Pour Michel Juneau-Katsuya, cette nouvelle réalité est en grande partie attribuable à ce qu’il appelle la « dégradation du décorum démocratique », autrement dit la disparition graduelle du « respect qui existait autrefois entre les élus et la population ». « Pour moi, c’est vraiment depuis une vingtaine d’années qu’on constate ça.

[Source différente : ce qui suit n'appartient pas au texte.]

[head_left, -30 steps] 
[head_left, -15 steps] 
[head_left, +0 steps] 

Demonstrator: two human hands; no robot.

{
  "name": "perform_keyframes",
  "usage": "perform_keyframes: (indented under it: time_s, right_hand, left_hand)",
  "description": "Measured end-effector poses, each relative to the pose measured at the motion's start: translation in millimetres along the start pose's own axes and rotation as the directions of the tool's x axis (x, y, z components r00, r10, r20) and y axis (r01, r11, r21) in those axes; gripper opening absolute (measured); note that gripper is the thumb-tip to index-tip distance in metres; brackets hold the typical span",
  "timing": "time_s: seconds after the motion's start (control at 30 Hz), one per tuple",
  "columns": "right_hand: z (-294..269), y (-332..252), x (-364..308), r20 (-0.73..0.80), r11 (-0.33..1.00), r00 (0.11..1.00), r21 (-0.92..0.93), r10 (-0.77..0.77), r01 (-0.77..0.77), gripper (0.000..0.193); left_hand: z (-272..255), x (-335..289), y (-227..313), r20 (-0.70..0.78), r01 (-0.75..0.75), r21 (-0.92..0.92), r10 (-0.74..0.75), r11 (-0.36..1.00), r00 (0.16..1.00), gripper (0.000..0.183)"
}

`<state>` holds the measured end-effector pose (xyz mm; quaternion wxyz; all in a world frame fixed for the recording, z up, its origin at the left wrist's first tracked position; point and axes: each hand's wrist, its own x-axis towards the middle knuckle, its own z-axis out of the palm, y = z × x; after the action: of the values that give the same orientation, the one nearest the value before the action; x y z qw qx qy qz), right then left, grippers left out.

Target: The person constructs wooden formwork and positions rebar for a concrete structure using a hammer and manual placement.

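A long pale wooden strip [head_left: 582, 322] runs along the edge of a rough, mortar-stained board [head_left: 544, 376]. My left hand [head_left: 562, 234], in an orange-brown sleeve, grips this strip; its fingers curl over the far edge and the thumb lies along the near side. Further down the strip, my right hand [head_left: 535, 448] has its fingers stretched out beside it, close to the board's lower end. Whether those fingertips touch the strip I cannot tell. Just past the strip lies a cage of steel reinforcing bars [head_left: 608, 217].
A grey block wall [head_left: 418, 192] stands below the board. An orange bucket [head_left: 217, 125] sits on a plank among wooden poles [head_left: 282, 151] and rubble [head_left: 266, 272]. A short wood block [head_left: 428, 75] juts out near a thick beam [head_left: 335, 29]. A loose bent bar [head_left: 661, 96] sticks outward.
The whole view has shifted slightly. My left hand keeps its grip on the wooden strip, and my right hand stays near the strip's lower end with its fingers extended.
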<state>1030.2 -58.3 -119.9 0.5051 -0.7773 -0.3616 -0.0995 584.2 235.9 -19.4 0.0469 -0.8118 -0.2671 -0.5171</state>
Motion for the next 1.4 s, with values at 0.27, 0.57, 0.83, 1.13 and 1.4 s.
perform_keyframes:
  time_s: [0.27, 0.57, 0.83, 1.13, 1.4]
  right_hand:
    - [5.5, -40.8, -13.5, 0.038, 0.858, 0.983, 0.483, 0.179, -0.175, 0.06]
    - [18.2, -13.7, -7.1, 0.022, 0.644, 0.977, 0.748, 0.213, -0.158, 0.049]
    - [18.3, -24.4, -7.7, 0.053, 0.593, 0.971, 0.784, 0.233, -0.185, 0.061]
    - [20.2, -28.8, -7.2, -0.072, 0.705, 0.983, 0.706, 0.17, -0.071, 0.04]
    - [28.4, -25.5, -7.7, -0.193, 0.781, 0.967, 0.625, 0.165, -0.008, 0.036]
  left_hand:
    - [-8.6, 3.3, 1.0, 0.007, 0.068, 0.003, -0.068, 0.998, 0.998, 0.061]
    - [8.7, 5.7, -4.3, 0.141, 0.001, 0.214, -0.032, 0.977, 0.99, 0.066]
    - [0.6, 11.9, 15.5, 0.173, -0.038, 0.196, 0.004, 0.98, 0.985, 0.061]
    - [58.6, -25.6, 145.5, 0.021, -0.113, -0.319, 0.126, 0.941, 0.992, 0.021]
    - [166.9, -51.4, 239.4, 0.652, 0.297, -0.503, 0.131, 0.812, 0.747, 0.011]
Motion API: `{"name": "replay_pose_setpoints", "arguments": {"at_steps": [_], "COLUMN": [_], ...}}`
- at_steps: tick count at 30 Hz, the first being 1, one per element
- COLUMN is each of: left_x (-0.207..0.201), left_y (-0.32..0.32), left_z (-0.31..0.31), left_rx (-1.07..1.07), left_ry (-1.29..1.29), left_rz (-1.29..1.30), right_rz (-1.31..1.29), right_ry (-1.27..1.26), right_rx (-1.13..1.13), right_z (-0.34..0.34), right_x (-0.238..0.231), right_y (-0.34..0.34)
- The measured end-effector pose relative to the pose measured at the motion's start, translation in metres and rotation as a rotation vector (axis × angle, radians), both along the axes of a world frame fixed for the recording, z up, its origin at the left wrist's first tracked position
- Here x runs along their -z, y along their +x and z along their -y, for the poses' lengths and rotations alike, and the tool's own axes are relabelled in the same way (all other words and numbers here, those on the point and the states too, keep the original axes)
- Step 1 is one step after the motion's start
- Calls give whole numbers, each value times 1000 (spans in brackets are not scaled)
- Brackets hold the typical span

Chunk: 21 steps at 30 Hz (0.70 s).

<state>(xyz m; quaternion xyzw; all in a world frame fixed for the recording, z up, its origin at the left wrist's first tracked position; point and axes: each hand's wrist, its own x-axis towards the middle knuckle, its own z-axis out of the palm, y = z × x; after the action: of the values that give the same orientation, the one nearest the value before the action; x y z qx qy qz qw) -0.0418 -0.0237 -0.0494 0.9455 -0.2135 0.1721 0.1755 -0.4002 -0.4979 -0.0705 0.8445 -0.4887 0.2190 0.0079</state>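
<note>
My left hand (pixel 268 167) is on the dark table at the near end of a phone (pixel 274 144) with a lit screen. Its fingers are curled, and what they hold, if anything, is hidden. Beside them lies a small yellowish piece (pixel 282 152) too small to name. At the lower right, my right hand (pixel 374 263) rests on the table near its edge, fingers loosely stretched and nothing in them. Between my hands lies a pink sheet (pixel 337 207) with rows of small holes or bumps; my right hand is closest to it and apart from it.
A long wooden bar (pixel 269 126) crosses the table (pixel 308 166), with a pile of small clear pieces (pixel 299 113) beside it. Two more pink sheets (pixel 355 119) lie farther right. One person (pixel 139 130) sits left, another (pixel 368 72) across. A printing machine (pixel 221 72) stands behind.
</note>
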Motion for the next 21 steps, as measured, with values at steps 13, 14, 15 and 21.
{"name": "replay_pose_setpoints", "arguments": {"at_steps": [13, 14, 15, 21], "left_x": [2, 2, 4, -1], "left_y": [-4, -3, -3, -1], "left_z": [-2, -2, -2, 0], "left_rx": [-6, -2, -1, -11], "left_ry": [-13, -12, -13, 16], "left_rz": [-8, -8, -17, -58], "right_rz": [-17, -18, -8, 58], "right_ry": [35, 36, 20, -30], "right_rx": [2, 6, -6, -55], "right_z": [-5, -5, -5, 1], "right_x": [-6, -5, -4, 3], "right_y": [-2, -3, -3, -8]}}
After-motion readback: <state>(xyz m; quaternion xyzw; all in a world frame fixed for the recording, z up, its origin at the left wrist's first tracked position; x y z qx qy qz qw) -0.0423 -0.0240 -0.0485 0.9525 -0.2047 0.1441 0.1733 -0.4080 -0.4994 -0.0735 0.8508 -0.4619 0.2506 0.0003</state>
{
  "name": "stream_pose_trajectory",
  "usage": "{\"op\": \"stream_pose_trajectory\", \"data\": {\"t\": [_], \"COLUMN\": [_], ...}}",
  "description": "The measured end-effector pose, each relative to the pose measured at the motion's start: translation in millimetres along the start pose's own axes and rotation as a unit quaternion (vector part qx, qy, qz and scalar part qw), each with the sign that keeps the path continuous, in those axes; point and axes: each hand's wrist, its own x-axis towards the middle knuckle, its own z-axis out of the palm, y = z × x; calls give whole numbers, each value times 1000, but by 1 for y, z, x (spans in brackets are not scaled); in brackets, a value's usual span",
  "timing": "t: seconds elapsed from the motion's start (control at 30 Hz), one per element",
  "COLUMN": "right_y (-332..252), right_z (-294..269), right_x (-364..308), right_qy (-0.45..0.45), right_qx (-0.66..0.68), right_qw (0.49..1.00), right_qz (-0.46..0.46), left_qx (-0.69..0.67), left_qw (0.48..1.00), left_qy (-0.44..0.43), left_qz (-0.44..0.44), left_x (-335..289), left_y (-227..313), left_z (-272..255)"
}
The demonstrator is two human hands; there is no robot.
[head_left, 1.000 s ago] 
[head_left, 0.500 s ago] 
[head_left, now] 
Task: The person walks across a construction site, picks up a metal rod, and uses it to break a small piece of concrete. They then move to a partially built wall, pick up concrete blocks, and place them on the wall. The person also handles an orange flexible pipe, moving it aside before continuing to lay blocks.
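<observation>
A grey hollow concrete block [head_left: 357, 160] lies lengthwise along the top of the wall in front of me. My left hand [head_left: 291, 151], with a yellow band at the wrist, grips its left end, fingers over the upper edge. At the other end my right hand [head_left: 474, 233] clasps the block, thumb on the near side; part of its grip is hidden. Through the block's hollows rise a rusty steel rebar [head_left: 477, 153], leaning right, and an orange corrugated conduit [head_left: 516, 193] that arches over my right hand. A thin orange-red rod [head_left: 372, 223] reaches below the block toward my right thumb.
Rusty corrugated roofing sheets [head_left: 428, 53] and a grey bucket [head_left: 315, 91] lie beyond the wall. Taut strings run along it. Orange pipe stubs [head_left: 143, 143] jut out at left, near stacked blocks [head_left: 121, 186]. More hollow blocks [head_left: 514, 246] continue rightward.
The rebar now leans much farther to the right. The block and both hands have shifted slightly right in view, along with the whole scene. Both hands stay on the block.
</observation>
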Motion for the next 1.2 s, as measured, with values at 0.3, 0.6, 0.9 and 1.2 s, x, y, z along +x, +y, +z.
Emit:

Mais aujourd’hui, et on l’a vu avec les camionneurs à Ottawa, ce sont tous les élus qui sont visés. Ils sont tous perçus comme des collaborateurs », poursuit-il.

L’augmentation de la sécurité autour des partis n’est donc pas « surprenante », mais elle a aussi des travers.

À peu près tous les partis rapportent avoir de la difficulté à recruter des gens en raison du climat. Les gens ne veulent pas tous se donner le trouble de recevoir des menaces de mort, d’être ciblés.

Michel Juneau-Katsuya, ex-agent du Service canadien du renseignement de sécurité

À la Sûreté du Québec (SQ), la porte-parole Catherine Bernard confirme simplement qu’une sécurité est assurée auprès des chefs. « C’est notre devoir d’être présents sur les lieux, au cas où il y aurait une infraction criminelle. En contexte électoral, on sait qu’il y a des rassemblements intérieurs, et la présence de chefs de parti », s’est limitée à dire lundi Mme Bernard, sans s’avancer davantage pour des raisons « de stratégie opérationnelle ».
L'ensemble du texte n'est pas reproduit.